■ What the exercise asks: Would you print out every entry exactly as given?
Stored data section start
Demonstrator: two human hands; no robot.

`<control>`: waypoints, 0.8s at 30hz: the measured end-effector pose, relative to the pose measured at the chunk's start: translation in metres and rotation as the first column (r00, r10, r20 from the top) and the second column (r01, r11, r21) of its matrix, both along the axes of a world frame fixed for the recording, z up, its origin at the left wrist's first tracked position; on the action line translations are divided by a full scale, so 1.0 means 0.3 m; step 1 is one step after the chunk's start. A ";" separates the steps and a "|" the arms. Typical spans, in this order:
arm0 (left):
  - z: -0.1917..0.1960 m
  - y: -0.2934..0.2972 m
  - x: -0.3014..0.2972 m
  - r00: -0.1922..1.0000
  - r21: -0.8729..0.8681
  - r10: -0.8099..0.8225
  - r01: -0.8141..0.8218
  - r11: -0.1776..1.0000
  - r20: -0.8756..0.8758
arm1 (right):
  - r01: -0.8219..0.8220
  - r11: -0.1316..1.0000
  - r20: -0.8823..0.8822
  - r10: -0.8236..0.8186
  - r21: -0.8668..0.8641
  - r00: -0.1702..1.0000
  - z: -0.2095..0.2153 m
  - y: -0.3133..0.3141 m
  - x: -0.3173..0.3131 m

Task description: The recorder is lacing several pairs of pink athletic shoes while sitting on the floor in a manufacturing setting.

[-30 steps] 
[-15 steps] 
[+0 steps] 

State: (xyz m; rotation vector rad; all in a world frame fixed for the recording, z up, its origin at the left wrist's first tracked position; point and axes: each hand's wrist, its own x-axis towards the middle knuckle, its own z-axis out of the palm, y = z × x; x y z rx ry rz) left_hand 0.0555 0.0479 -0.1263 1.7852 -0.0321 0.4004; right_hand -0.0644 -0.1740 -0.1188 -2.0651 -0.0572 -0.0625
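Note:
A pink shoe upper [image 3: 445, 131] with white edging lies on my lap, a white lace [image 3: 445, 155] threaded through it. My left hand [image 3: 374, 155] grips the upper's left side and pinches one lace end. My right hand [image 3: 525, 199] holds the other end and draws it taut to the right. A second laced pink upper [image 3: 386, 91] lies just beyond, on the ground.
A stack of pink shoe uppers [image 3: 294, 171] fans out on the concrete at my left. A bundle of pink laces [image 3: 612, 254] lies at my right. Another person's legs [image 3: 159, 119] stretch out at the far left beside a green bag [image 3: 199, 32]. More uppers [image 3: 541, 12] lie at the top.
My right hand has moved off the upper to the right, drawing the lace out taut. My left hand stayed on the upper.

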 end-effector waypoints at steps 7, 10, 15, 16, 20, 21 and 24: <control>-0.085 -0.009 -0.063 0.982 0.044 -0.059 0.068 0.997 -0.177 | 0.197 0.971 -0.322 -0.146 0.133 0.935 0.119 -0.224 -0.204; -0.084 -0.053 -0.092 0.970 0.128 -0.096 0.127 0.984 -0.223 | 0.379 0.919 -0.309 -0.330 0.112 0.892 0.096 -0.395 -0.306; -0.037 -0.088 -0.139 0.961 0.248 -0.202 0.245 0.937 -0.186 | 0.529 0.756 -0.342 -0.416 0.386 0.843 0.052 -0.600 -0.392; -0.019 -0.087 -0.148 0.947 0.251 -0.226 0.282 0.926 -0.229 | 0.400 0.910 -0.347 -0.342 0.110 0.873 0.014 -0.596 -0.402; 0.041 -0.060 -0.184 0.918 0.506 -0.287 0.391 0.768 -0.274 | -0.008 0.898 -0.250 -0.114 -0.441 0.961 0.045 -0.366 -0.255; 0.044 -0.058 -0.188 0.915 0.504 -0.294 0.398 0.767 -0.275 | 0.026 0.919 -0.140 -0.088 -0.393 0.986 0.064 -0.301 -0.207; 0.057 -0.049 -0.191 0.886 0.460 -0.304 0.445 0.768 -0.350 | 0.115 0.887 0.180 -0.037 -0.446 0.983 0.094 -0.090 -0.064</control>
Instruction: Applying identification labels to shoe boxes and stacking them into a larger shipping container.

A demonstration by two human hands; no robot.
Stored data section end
■ Solution to the exercise:
Demonstrator: two human hands; no robot.

`<control>`: waypoints, 0.8s at 30hz: the measured end-effector pose, relative to the pose measured at the chunk's start: translation in metres and rotation as the first column (r00, r10, r20 from the top) and the second column (r01, r11, r21) of its matrix, both along the axes of a world frame fixed for the recording, z up, its origin at the left wrist's first tracked position; on the action line translations are divided by a full scale, so 1.0 means 0.3 m; step 1 is one step after the chunk's start. A ";" separates the steps and a "|" the arms. Typical spans, in this order:
arm0 (left):
  - z: -0.1917..0.1960 m
  - y: -0.2934..0.2972 m
  - x: -0.3014..0.2972 m
  - r00: -0.1922..1.0000
  - r21: -0.8729..0.8681
  - r10: -0.8099..0.8225
  - r01: -0.8141..0.8218
  - r11: -0.1776..1.0000
  - r20: -0.8756..0.8758
arm1 (right):
  - r01: -0.8219..0.8220
  - r11: -0.1316..1.0000
  - r20: -0.8823..0.8822
  - r10: -0.8236..0.8186
  - r21: -0.8668..0.8641
  - r00: -0.1702..1.0000
  - z: -0.2095..0.2153 m
  - y: -0.3133..0.3141 m
  - x: -0.3173..0.3131 m

Task description: The recorder is lacing several pairs of pink athletic shoes while sitting on the floor in a manufacturing setting.

[-30 steps] 
[-15 steps] 
[+0 steps] 

State: (xyz m; rotation vector rad; all in a world frame fixed for the recording, z up, its origin at the left wrist's first tracked position; point and axes: each hand's wrist, its own x-axis towards the middle knuckle, its own z-axis out of the palm, y = z × x; x y z rx ry rz) left_hand 0.0555 0.0479 -0.1263 1.7852 -0.0321 0.4004; right_hand -0.0644 -0.1740 -0.1188 -2.0651 -0.0572 -0.0625
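Note:
A pink shoe upper [image 3: 445, 131] with white edging lies on my lap, a white lace [image 3: 445, 155] threaded through it. My left hand [image 3: 374, 155] grips the upper's left side and pinches one lace end. My right hand [image 3: 525, 199] holds the other end and draws it taut to the right. A second laced pink upper [image 3: 386, 91] lies just beyond, on the ground.
A stack of pink shoe uppers [image 3: 294, 171] fans out on the concrete at my left. A bundle of pink laces [image 3: 612, 254] lies at my right. Another person's legs [image 3: 159, 119] stretch out at the far left beside a green bag [image 3: 199, 32]. More uppers [image 3: 541, 12] lie at the top.
My right hand has moved off the upper to the right, drawing the lace out taut. My left hand stayed on the upper.
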
 end-effector waypoints at steps 7, 10, 15, 16, 20, 21 and 24: <control>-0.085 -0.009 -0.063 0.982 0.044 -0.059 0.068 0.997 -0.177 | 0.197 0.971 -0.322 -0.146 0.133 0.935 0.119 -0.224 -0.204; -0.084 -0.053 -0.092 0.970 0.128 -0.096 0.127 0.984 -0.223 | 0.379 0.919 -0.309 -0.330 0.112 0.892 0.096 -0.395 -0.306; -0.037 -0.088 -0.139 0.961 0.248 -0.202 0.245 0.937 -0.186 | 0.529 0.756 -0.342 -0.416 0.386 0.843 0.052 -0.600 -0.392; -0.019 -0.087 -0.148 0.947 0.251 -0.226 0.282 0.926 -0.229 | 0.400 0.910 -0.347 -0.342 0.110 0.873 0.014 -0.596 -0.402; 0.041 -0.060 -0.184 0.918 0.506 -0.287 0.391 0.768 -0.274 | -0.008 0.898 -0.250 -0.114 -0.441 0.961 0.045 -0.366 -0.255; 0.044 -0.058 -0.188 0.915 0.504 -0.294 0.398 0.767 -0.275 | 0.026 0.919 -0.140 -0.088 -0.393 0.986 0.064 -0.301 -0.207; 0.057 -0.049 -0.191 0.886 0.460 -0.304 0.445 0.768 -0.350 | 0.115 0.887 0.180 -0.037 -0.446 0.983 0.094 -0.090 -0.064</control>
Instruction: Applying identification labels to shoe boxes and stacking them into a larger shipping container.

A demonstration by two human hands; no robot.

Output for the exercise is complete.